Recent polls indicate a growing interest in the resistance movement, says Hoffmann. For years, many Germans discounted its relevance altogether or believed that tales of the resistance stemmed from a desperate search to find something noble about the Germany of the Nazi period.

"Some thought this was a way to search for alibis­'Look we had these resisters, it wasn't all bad.' Of course, it doesn't work that way," says Hoffmann. "Today you see the young people in Germany who are wondering how it all could have taken place. They are furious about what their (forebears) allowed. When I was younger, I was very ready to blame my parents' generation for letting Hitler come to power."

Hoffmann says there are no excuses for hosting a regime guilty of some of humanity's greatest crimes, but he says it's important to realize what it was like to actually live in the Germany of that period­especially as the country grew more repressive. "In a police state, your first priority is the survival of your own family."

Indeed, says Hoffmann, it was only in the wake of evidence of horrible abuses of power and cruelty that Stauffenberg's plot to kill Hitler was set into motion. For one thing, knowledge of the wholesale slaughter of Jews in concentration camps was growing. For another, reports that Soviet prisoners of war were being purposely malnourished and left for dead were being sent back from the Russian Front.

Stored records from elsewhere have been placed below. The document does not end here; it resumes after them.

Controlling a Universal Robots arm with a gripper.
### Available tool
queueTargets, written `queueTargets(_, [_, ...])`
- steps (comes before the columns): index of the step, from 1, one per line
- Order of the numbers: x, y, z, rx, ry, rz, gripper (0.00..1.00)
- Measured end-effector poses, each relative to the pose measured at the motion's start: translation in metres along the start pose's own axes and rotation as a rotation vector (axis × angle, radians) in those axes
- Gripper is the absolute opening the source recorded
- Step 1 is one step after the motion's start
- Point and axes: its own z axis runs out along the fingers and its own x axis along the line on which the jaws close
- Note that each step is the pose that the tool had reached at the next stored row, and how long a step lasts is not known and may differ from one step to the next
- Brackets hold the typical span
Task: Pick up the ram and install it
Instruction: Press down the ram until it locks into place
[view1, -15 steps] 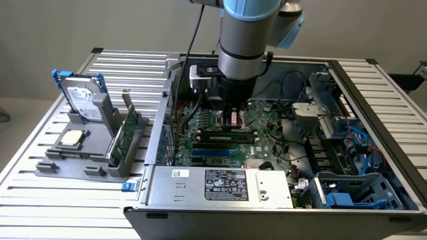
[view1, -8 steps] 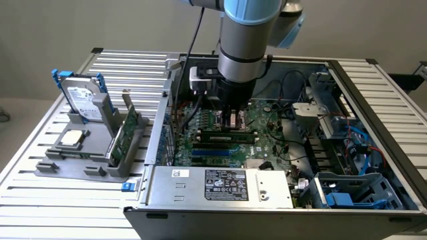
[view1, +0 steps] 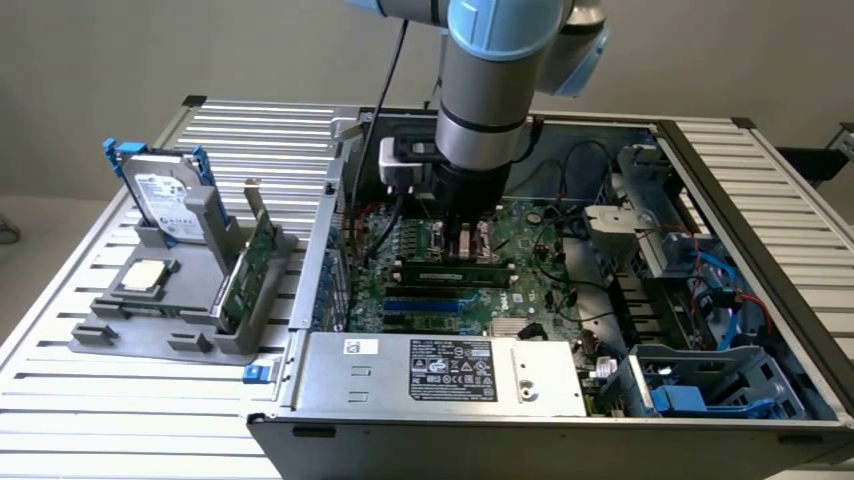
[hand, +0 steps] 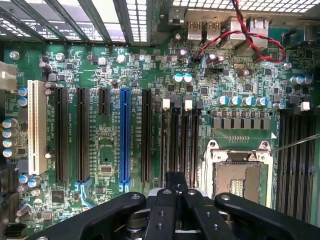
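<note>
Slatted metal table (view1: 120, 410) under open computer case (view1: 747, 200).

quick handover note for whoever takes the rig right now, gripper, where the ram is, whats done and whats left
Gripper: shut, down inside the open computer case, right over the memory slots on the motherboard.
Ram: a green stick lies along the slots just below the gripper in the exterior view; whether the fingers grip it or it is seated cannot be told.
Done: the arm has reached the slot area.
Left: confirm the ram is fully pressed in.
Grey parts stand, at the exterior view's left, holds a hard drive, a green card and a processor chip.
</note>
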Motion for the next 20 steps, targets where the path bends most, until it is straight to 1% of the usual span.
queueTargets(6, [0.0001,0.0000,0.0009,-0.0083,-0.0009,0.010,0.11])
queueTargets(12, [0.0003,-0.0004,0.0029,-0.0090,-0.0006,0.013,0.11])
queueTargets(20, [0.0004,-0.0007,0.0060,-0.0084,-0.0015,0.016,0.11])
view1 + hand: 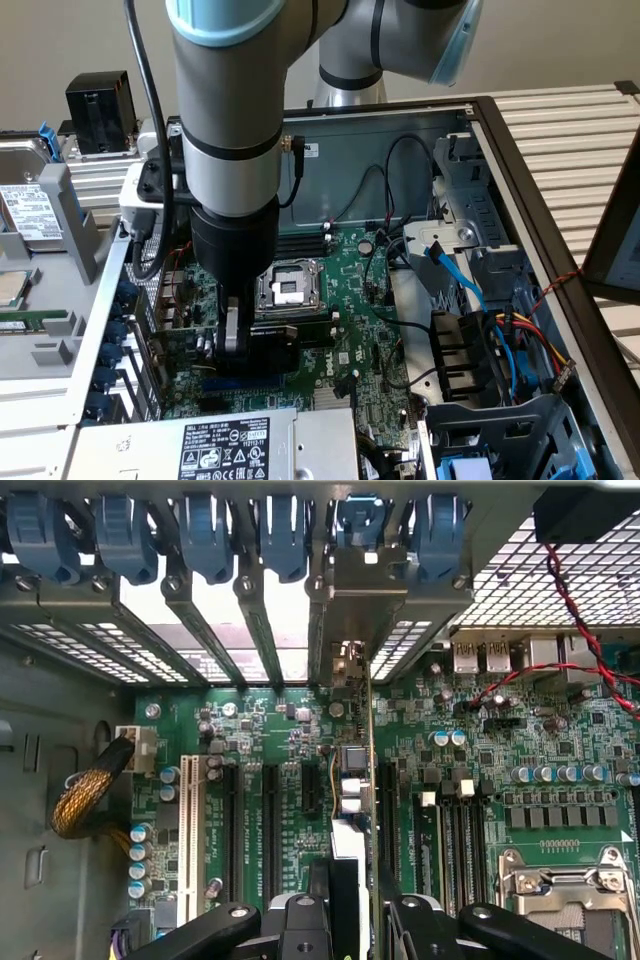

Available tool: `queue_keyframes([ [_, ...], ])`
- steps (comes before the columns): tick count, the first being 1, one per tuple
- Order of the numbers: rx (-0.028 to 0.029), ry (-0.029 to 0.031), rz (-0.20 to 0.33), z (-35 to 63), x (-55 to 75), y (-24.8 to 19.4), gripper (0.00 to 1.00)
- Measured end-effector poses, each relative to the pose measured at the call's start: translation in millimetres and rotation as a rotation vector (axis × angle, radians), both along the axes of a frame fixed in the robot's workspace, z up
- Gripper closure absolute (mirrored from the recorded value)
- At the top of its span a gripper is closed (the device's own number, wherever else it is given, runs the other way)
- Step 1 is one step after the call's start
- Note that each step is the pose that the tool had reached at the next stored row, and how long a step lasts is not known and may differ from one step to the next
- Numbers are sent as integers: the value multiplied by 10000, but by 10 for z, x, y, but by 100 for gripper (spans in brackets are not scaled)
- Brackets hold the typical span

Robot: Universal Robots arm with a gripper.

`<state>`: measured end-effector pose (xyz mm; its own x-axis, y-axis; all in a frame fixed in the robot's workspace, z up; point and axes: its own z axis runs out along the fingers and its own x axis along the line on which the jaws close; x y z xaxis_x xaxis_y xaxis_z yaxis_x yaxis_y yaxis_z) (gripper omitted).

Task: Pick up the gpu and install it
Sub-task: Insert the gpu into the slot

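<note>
A plain beige wall stands behind a slatted bench holding one open computer case (524,210). In the exterior view the single arm (225,100) reaches straight down into it, and the gripper (232,338) sits low over the motherboard (350,330), just beside the one CPU socket (288,288), on the exterior view's left of it. The card in the jaws is hard to separate from the board here.

The wrist view settles the relation. The gpu (352,765) stands on edge directly between the fingers (425,920), which are partly closed and clamp it one on each face. Its long axis runs straight away from the gripper (360,915) toward the case's rear wall, where its silver bracket (355,595) meets the slot openings. It lies parallel to the long black expansion slots (231,830) and in line with one of them (whether its edge is fully seated I cannot tell). Six blue retainer clips (205,530) line that rear wall; the bracket sits under the fifth, which I judge to be the bay that counts.
</note>
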<state>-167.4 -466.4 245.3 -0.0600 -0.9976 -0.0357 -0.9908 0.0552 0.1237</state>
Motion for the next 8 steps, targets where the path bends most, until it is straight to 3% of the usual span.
queue_keyframes([
  [8, 3, -2, -16, -6, -5, 0, 72],
])
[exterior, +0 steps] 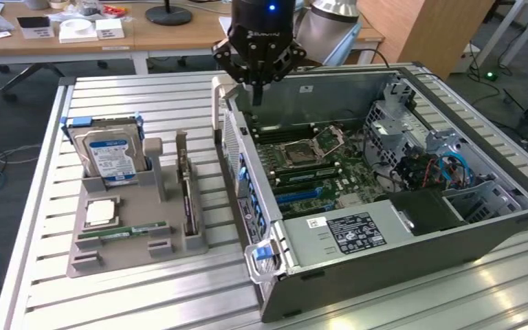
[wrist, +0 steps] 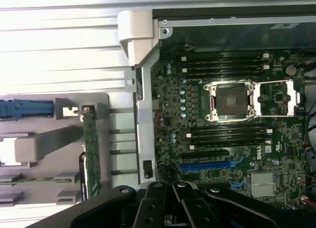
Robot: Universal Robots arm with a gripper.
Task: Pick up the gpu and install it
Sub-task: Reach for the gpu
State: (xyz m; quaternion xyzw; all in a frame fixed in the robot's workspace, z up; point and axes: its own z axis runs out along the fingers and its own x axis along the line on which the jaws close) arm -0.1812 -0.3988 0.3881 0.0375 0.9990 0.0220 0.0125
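Item: slatted metal table (exterior: 145, 96), carrying everything below. Item: computer case (exterior: 383, 268), laid on its side with the panel off, apparently so that the board's slots face upward and can be reached from above. Item: motherboard (exterior: 315, 172) on the floor of the case, with an opened processor socket (wrist: 231, 100) lying between banks of memory slots, and a blue expansion slot (wrist: 207, 165) bare of any card. Item: grey parts holder (exterior: 117, 260), just beside the case on the exterior view's left, moulded with posts and recesses that keep each part in a fixed place. Item: blue-labelled hard drive (exterior: 110, 155), upright in the holder's far cradle. Item: gripper (exterior: 256, 95), hanging above the far wall of the case and looking down onto board and holder; its claw is clenched with the fingers pressed together and nothing between them. Item: the gpu (exterior: 187, 189), not yet picked up, well apart from the gripper; it stands on its long edge in slotted posts along the holder's side nearest the case, a pose that seems meant to leave its upper edge free for a pinch from above. Item: processor chip (exterior: 99, 212), flat in a recess. Item: green memory stick (exterior: 122, 232), lying in its groove near the holder's front.
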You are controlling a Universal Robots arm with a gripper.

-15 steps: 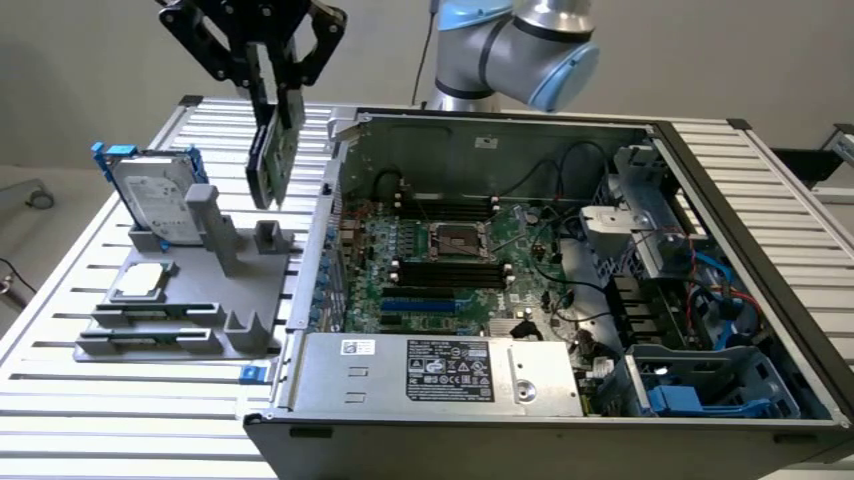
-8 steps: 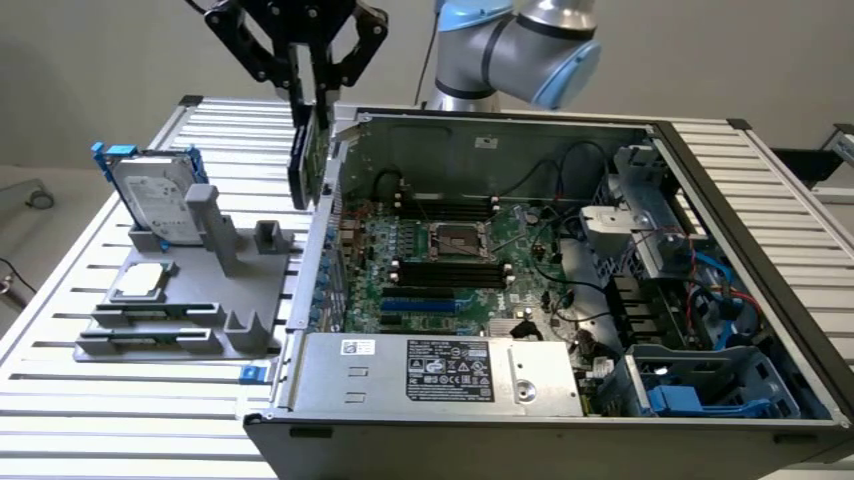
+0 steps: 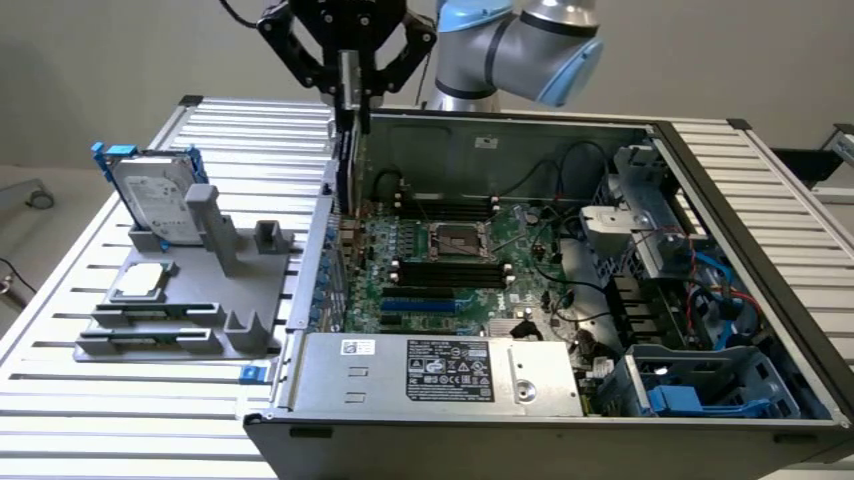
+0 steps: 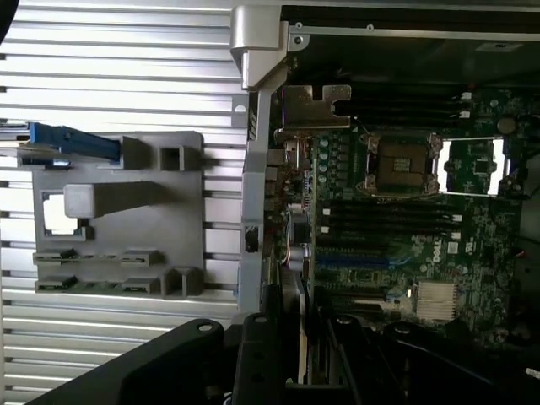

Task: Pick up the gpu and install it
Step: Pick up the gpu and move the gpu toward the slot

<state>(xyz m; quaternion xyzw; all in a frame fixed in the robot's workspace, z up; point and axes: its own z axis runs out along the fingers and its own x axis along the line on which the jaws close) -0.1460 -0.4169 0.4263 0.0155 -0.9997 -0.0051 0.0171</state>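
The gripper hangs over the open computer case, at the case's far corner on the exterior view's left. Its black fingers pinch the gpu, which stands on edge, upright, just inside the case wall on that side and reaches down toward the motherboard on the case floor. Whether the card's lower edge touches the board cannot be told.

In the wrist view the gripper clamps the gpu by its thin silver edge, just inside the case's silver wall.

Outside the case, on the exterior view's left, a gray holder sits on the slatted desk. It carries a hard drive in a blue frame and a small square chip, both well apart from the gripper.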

"Two million Soviet prisoners of war died in 11 months. The Nazi commanders wouldn't allow the local population to feed them. After a typhoid outbreak, the internment camp was sealed and the prisoners were left to die."

Hoffmann argues that it was because of these atrocities, and not out of a cynical desire to get Hitler out of the way in order to cut a deal with the Allied Forces, that Stauffenberg and others in the resistance movement acted.

"There was no question they could 'save' Germany. It was much too late for that. There was no chance for a negotiated end to the war. Germany was facing occupation and it had reason to fear for the worst. The Allied forces were bombing the hell out of German cities. The Soviets were likely to be vengeful. The resistance could hope to achieve nothing except stopping the Nazis' crimes."

Hoffmann says that Germans today are probably better prepared than ever before to re-examine their country's history during the Nazi reign.

"The young have questions to ask and the old generation of teachers are dying off, people who didn't want to deal with awkward questions about what they did and what they knew. Attitudes are becoming more relaxed about this."

Hoffmann notes that Germany has quietly been enormously supportive of the state of Israel since its inception­providing billions of dollars worth of assistance and even arms shipments.

"These things aren't well publicized, but it creates tension between Germany and the Arab countries with which Germany has long maintained close relations."

Hoffmann says that these days in Germany, "it's politically incorrect to criticize a Jew in any context."

He describes the country's neo-Nazi movement as "very much a fringe group. Their support is in the thousands, rather than in the tens of thousands." He suspects the movement has far more to do with the cynicism, poverty and perceived lack of opportunity of youths from the former East Germany than with anti-Semitism.

Originally, Hoffmann believed the Stauffenberg book would be his last work on that period of German history. "But, one way or another, I'm still preoccupied by those issues."

Hoffmann says there are still no explanations for how a regime could behave in such a depraved manner. He also continues to wonder about the nature of resistance movements­what will finally motivate a people to battle a brutal, powerful police state?

"I wish it were only an academic question, but you need only look at what's going on in the former Yugoslavia to realize that isn't the case."